É uma história de amores doentios, daqueles que o cineasta tanto gostar por chegarem ao extremo. Extremo da violência psicológica, inclusive. Não à toa um deles solta lá pelas tantas para seu “amor”: “vou continuar explorando seu complexo de culpa”. Muito antes de Closer: Perto Demais (2004), estes personagens já jogavam na cara uns do outros as verdadeiras discussões de casais (ou quase casais, dependendo dos casos citados aqui). As DRs não são gratuitas ou feitas apenas para chocar. Almodóvar utiliza estes diálogos como fios condutores da trama, que fazem entender muito mais não apenas cada personagem em si, mas também o que eles pensam. A sinceridade impera em cada fala e é proferida das mais diferentes formas, de acordo com a personalidade de cada um que está em cena.
Se o cineasta já estava desenvolvendo seu estilo desde o início da carreira, aqui ele parece ter lapidado de vez todos os aspectos que permeiam suas obras, garantindo uma aura de diretor e roteirista completo que poucos conseguem igualar ou sequer chegar perto.
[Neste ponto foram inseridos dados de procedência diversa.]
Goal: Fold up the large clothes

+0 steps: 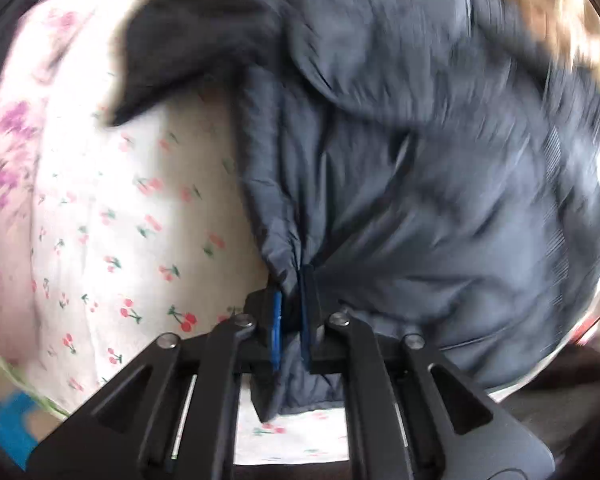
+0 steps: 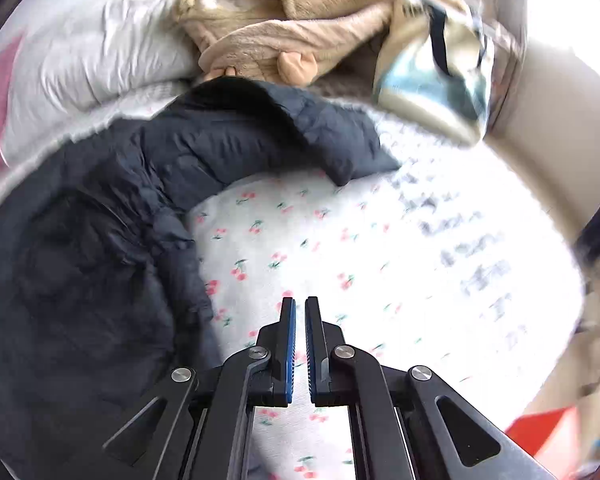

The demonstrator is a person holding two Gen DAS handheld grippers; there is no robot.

Carne Trêmula, denso e apreensivo na mesma medida, parece uma preparação para o aprofundamento ainda maior nas questões “almodorovianas”, já que seu próximo filme seria justamente Tudo Sobre Minha Mãe (1999). Parafraseando uma cantora com uma sentença que o próprio diretor adoraria usar, “é tiro, porrada e bomba”. Em todos os sentidos.